> **Available data**
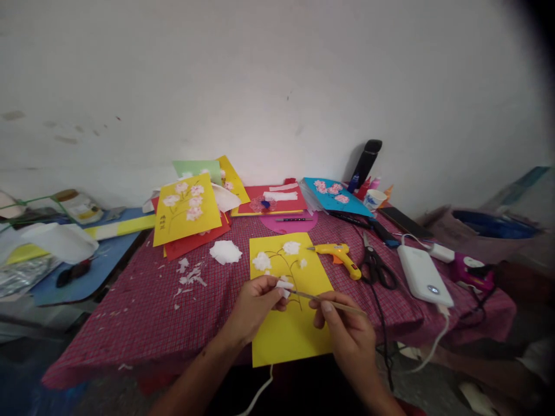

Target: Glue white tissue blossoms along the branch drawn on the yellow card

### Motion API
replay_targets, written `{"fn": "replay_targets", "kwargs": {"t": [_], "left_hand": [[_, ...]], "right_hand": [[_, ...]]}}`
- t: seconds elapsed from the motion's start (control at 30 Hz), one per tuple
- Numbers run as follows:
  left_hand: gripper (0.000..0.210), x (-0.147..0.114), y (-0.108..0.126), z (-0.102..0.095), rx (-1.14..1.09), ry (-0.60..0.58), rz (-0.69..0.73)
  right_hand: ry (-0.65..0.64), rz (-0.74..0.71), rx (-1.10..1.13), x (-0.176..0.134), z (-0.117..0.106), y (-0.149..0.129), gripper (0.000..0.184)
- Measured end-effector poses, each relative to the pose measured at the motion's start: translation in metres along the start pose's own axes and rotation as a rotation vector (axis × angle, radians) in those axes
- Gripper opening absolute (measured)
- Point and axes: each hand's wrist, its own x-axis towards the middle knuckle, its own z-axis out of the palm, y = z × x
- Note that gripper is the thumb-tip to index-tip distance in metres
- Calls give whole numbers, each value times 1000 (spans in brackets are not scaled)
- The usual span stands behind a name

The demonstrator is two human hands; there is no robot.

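Note:
Between the fingertips of my left hand [264, 303] is a small piece of white paper [284, 287]. My right hand [344, 326] grips a thin paintbrush [342, 306], whose tip meets or nearly meets that paper. Both hands are over a yellow sheet [290, 341] with drawn brown branches and white paper blossoms [262, 261] on it. At the sheet's upper right edge lies a yellow glue gun [340, 254], its nozzle pointing left over the sheet. Left of the sheet are a stack of white paper pieces [225, 252] and torn white scraps [191, 274].
Black scissors [376, 266] and a white power bank [425, 276] with cables lie to the right. Finished flower cards, one yellow [186, 211] and one blue [336, 195], stand at the back. A paper cup [374, 199] sits near small paint bottles. A blue table [95, 266] adjoins on the left.

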Motion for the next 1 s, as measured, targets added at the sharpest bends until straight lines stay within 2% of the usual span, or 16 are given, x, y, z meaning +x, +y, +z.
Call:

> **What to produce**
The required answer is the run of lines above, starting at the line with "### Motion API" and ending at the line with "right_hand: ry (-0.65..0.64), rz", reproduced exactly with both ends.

> **Problem solution**
### Motion API
replay_targets, written `{"fn": "replay_targets", "kwargs": {"t": [_], "left_hand": [[_, ...]], "right_hand": [[_, ...]]}}`
- t: seconds elapsed from the motion's start (control at 30 Hz), one per tuple
- Numbers run as follows:
  left_hand: gripper (0.000..0.210), x (-0.147..0.114), y (-0.108..0.126), z (-0.102..0.095), rx (-1.14..1.09), ry (-0.60..0.58), rz (-0.69..0.73)
  right_hand: ry (-0.65..0.64), rz (-0.74..0.71), rx (-1.10..1.13), x (-0.176..0.134), z (-0.117..0.106), y (-0.149..0.129), gripper (0.000..0.184)

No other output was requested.